-- WHAT TO WORK ON --
Copy out each line of the data below in which the string "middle" appears.

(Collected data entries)
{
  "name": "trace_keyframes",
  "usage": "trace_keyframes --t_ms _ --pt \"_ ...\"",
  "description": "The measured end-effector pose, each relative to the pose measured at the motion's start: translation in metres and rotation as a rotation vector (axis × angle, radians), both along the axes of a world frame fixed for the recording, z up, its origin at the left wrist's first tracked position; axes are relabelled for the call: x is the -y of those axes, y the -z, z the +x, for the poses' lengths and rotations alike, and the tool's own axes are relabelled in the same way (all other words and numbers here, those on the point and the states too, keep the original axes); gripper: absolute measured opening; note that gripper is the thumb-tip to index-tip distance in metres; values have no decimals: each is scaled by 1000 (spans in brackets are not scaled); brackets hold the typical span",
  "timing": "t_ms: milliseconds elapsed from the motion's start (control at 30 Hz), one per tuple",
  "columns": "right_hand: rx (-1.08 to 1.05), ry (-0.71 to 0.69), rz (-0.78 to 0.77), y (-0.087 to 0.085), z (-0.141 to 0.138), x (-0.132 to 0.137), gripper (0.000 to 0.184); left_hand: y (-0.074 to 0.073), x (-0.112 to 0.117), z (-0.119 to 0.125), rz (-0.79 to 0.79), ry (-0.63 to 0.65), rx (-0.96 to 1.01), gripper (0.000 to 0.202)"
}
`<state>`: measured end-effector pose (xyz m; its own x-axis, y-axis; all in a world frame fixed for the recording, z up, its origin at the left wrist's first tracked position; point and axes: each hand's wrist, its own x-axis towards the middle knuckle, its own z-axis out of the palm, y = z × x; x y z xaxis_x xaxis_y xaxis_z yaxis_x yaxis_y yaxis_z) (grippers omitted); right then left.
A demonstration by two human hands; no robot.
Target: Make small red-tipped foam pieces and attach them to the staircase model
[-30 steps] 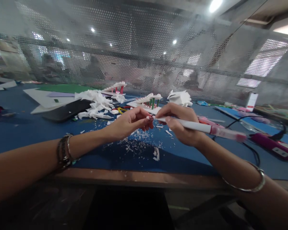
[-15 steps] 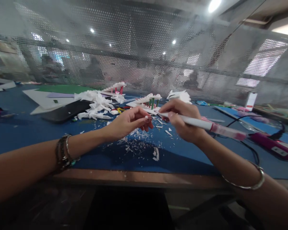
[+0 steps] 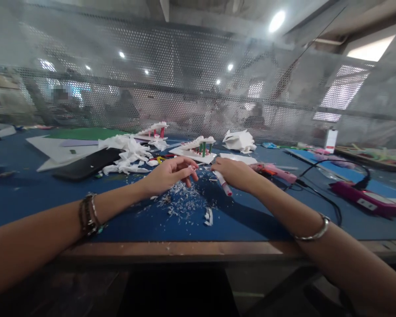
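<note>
My left hand point(image 3: 169, 173) hovers over the blue table point(image 3: 36, 193) with its fingertips pinched on a small white piece point(image 3: 190, 167). My right hand point(image 3: 232, 173) is stretched forward just right of it, fingers closed around a white pen-shaped tool point(image 3: 223, 183) with a pink end that points back toward me. A scatter of white shavings point(image 3: 181, 202) lies on the table below both hands. A small white model with green and red posts point(image 3: 198, 149) stands just beyond the hands.
A heap of white scraps point(image 3: 128, 154) and a black flat object point(image 3: 87, 164) lie at left. A pink device point(image 3: 366, 198) with a black cable point(image 3: 320, 193) sits at right. A perforated screen point(image 3: 198, 88) closes off the table's far side; people sit behind it.
My right hand has turned the white tool over and reached forward and down; its pink end now points toward me. The view has tilted slightly. My left hand has stayed almost where it was.
</note>
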<state>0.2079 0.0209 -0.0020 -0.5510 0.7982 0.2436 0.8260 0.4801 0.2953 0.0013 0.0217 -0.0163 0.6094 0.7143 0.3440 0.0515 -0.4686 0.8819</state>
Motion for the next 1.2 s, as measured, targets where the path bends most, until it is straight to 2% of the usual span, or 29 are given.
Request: trace_keyframes --t_ms 133,300,433,567,633,767,900,1033,1200 --pt "2 48 -31 5 5 -3 31 2 -2 0 -35 6 26 12" --pt "-23 121 -1 -17 11 -14 30 5 -1 2 -28 59 -13 12" --pt "-25 161 59 -37 15 -42 39 9 0 2 -19 135 -113 12" --pt "0 174 98 -39 11 -72 54 11 0 2 -15 179 -159 15" --pt "27 193 108 -36 6 -83 52 10 1 2 3 167 -177 16" --pt "97 234 144 -33 -6 -94 30 6 2 1 124 85 -244 20" --pt "177 217 199 -37 -18 -95 26 5 4 1 175 51 -262 21" --pt "239 152 265 -43 -31 -83 28 4 6 1 232 13 -280 20" --pt "294 32 335 -45 -45 -49 29 -17 13 -7 431 -52 -274 18"
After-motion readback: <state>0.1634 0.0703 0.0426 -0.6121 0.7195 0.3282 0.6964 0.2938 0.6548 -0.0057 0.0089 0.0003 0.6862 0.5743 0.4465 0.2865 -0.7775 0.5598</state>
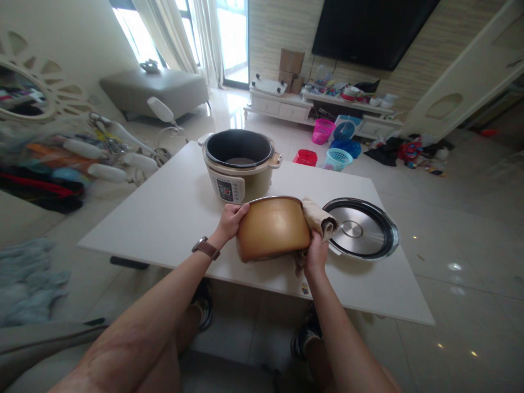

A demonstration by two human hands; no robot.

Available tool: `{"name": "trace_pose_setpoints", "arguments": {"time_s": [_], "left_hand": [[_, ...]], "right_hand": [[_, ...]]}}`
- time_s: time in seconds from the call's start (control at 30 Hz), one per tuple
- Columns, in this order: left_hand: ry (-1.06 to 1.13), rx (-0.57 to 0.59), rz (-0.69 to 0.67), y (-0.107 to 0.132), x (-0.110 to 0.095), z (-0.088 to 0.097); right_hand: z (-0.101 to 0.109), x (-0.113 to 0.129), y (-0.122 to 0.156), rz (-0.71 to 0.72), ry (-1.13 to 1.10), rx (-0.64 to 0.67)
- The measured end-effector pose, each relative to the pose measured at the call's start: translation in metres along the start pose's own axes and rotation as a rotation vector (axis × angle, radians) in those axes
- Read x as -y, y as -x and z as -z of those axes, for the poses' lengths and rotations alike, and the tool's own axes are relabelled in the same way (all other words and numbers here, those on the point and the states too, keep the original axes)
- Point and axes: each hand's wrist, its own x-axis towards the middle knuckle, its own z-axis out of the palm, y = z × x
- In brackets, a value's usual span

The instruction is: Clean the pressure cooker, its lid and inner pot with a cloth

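Observation:
A gold-brown inner pot (273,226) is held tilted above the front of the white table, its outer side and part of its base facing me. My left hand (232,221) grips its left rim, thumb on the outside. On the pot's right side, my right hand (316,252) is closed around a beige cloth (317,214) that is pressed against the wall. Just behind the pot stands the pressure cooker (239,169), without a lid, its dark inside showing. The round lid (355,230) lies on the table to the right, metal underside up.
The white table (151,202) has its front edge close to my knees. On the floor beyond it are a pink basket (323,131), a red bin (305,158) and a light blue basket (338,158). A floor lamp (123,136) stands at the left.

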Motion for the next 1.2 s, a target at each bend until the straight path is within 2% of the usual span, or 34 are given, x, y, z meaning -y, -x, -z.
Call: {"name": "trace_pose_setpoints", "arguments": {"time_s": [0.13, 0.23, 0.3, 0.37, 0.47, 0.53, 0.6, 0.67, 0.77, 0.9, 1.03, 1.13, 1.2], "left_hand": [[0.002, 0.025, 0.009, -0.001, 0.001, 0.001], [-0.005, 0.036, 0.001, -0.001, 0.001, 0.001], [-0.013, 0.041, 0.001, -0.001, 0.000, 0.000], [-0.025, 0.046, 0.007, -0.002, 0.000, -0.001], [-0.033, 0.051, 0.007, -0.003, 0.003, -0.002], [-0.028, 0.046, -0.008, -0.004, 0.006, -0.003], [-0.030, 0.038, -0.029, -0.004, 0.006, -0.004], [-0.038, 0.035, -0.036, -0.003, 0.004, -0.006], [-0.037, 0.042, -0.029, 0.000, 0.000, -0.008], [-0.014, 0.009, -0.022, 0.003, 0.004, -0.009], [-0.009, -0.037, -0.009, 0.007, 0.016, -0.010], [-0.021, -0.050, -0.020, 0.008, 0.024, -0.010], [-0.043, -0.043, -0.044, 0.007, 0.025, -0.009]], "right_hand": [[0.001, 0.005, 0.008, 0.135, 0.066, 0.007], [0.007, 0.003, 0.011, 0.310, 0.152, 0.070], [0.013, 0.002, 0.012, 0.500, 0.232, 0.121], [0.018, 0.007, 0.016, 0.772, 0.337, 0.199], [0.023, 0.023, 0.027, 1.164, 0.508, 0.395], [0.023, 0.035, 0.035, 1.302, 0.581, 0.495], [0.022, 0.043, 0.038, 1.340, 0.594, 0.516], [0.022, 0.044, 0.035, 1.305, 0.547, 0.487], [0.023, 0.034, 0.024, 1.144, 0.423, 0.411], [0.022, 0.018, 0.011, 0.782, 0.268, 0.280], [0.014, 0.015, 0.001, 0.391, 0.156, 0.143], [0.010, 0.018, -0.005, 0.175, 0.099, 0.024], [0.009, 0.018, -0.008, 0.086, 0.085, -0.003]]}}
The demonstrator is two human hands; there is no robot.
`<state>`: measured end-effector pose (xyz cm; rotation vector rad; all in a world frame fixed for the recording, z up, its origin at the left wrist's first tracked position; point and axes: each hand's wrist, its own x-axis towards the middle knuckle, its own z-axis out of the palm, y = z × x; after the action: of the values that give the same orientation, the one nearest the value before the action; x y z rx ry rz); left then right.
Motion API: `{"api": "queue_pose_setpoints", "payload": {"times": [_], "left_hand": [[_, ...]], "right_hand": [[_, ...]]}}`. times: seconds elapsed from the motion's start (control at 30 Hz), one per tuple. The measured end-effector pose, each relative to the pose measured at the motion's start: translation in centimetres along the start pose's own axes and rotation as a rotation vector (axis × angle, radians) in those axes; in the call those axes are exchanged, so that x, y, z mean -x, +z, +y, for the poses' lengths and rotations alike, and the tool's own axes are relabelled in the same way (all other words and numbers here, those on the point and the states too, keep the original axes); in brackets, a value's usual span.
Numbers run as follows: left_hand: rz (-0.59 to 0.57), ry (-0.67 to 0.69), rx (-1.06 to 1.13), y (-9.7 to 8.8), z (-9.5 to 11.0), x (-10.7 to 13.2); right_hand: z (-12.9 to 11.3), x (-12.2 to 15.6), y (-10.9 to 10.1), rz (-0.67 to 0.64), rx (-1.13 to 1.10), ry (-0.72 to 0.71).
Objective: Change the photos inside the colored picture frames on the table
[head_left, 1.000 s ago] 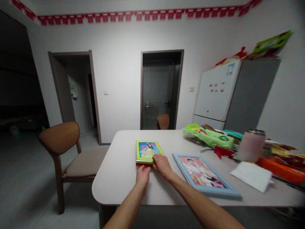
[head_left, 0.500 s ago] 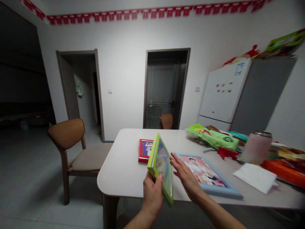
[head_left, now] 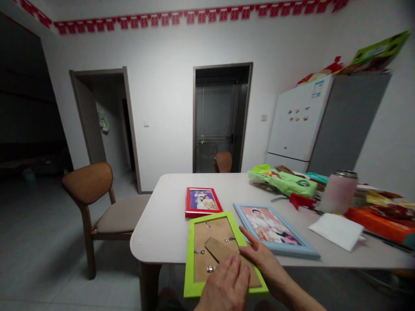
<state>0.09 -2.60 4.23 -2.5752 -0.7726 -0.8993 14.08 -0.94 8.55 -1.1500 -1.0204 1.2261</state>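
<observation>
A lime-green picture frame (head_left: 192, 259) is tilted toward me at the near table edge, its brown backing board, metal clips and stand leg facing up. My left hand (head_left: 225, 283) is closed over the frame's lower part, with its fingers together on the stand leg; its thumb is not clear. My right hand (head_left: 264, 259) grips the frame's right edge. Beyond the green frame lies a red picture frame (head_left: 188, 207) with a photo, face up. To the right lies a larger light-blue picture frame (head_left: 290, 249), also face up.
The white table (head_left: 155, 233) carries a green packet (head_left: 288, 183), a pink jar (head_left: 339, 194), a folded white paper (head_left: 337, 231) and an orange box (head_left: 376, 224) on its right side. A wooden chair (head_left: 89, 185) stands at the left. Behind is a fridge (head_left: 298, 125).
The green frame has turned from edge-on to back side up and come lower. My right hand has moved from flat beside it to its right edge. My left hand has shifted onto its back.
</observation>
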Motion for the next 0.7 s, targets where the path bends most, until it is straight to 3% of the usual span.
{"api": "queue_pose_setpoints", "payload": {"times": [0.1, 0.27, 0.4, 0.57, 0.7], "left_hand": [[-0.075, 0.034, -0.084, 1.1, 0.1, 0.2], [-0.318, 0.047, -0.059, 1.2, 0.5, -0.3], [-0.427, -0.014, 0.035, 1.2, 0.6, -0.5], [-0.489, -0.099, 0.225, 0.7, 0.3, -0.5], [-0.479, -0.339, 0.353, -1.0, -2.0, 0.3]], "right_hand": [[1.5, -2.0, -0.8, -0.042, 0.247, 0.033], [3.1, -4.4, -1.7, -0.030, 0.785, -0.131], [3.4, -4.8, -1.7, 0.015, 1.063, -0.219], [3.8, -5.3, -1.7, 0.012, 1.240, -0.289], [3.9, -5.5, -1.6, -0.022, 1.281, -0.336]]}}
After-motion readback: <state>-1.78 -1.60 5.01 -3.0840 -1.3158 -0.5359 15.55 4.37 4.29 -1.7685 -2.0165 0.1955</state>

-- SOLUTION TO THE PROBLEM --
`<state>`: measured end-effector pose (xyz m; its own x-axis, y-axis; all in a world frame fixed for the recording, z up, its origin at the left wrist's first tracked position; point and axes: each hand's wrist, its own x-axis towards the middle knuckle, its own z-axis out of the palm, y = z × x; x y z xaxis_x xaxis_y xaxis_z yaxis_x yaxis_y yaxis_z) (grippers omitted); right then left.
- Point and axes: each hand's wrist, its own x-axis towards the middle knuckle, its own z-axis out of the palm, y = z × x
`<state>`: measured end-effector pose (xyz cm; rotation vector rad; all in a world frame fixed for the recording, z up, its origin at the left wrist's first tracked position; point and axes: each hand's wrist, its own x-axis towards the middle knuckle, its own z-axis out of the palm, y = z × x; after the action: of the values that give the same orientation, the one nearest the value before the action; x y z rx ry rz); left then right.

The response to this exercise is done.